With the images excluded, set down every line of the listing below exactly.

━━ Supplied data ━━

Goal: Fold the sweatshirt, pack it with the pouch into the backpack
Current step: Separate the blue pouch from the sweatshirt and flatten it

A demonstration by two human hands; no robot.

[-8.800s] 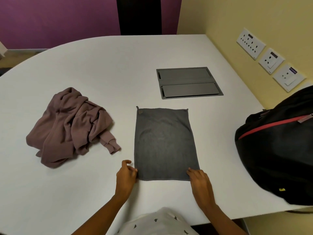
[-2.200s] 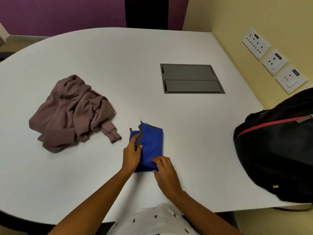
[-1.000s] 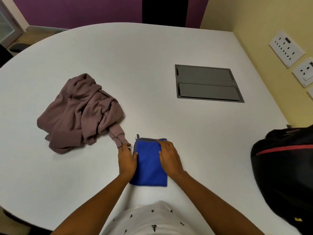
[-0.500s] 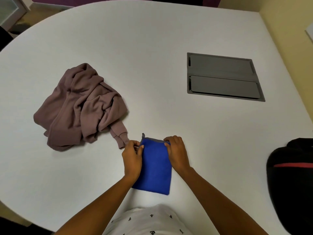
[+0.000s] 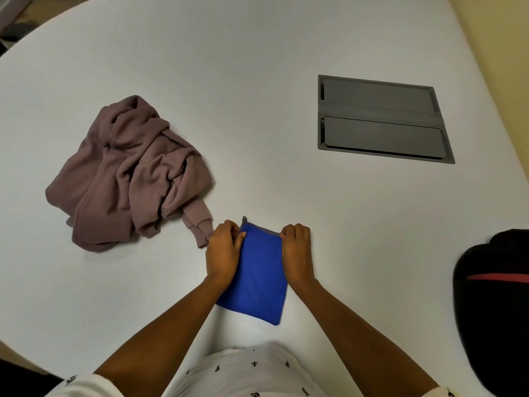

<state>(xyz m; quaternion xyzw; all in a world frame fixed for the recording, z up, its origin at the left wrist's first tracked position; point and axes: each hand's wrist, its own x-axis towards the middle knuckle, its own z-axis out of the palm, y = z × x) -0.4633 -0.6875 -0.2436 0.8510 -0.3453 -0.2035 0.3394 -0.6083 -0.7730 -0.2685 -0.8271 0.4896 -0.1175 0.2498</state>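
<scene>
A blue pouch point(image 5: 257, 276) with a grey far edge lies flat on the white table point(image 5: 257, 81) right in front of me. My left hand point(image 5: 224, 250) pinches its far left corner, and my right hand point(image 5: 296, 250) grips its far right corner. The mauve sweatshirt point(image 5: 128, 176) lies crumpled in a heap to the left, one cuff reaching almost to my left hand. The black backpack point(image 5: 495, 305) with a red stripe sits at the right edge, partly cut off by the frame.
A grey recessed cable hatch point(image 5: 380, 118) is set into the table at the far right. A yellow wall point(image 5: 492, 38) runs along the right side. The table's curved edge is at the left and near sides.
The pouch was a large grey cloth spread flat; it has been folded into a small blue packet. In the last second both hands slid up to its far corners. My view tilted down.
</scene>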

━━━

Reply >>
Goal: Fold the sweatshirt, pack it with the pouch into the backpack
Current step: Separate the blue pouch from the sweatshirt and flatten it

A demonstration by two human hands; no robot.

[-8.800s] 
[-2.200s] 
[-1.000s] 
[-0.500s] 
[+0.000s] 

<state>(xyz m; quaternion xyzw; all in a world frame fixed for the recording, z up, its origin at the left wrist's first tracked position; point and axes: each hand's wrist, its own x-axis towards the middle knuckle, its own z-axis out of the palm, y = z × x) -0.4633 -0.6875 -0.2436 0.8510 -0.3453 -0.2035 0.3394 -0.6083 -0.7730 -0.2685 -0.8271 0.4896 -0.1175 0.2498</state>
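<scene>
A blue pouch point(image 5: 257, 276) with a grey far edge lies flat on the white table point(image 5: 257, 81) right in front of me. My left hand point(image 5: 224, 250) pinches its far left corner, and my right hand point(image 5: 296, 250) grips its far right corner. The mauve sweatshirt point(image 5: 128, 176) lies crumpled in a heap to the left, one cuff reaching almost to my left hand. The black backpack point(image 5: 495, 305) with a red stripe sits at the right edge, partly cut off by the frame.
A grey recessed cable hatch point(image 5: 380, 118) is set into the table at the far right. A yellow wall point(image 5: 492, 38) runs along the right side. The table's curved edge is at the left and near sides.
The pouch was a large grey cloth spread flat; it has been folded into a small blue packet. In the last second both hands slid up to its far corners. My view tilted down.
</scene>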

None of the exercise remains to be done.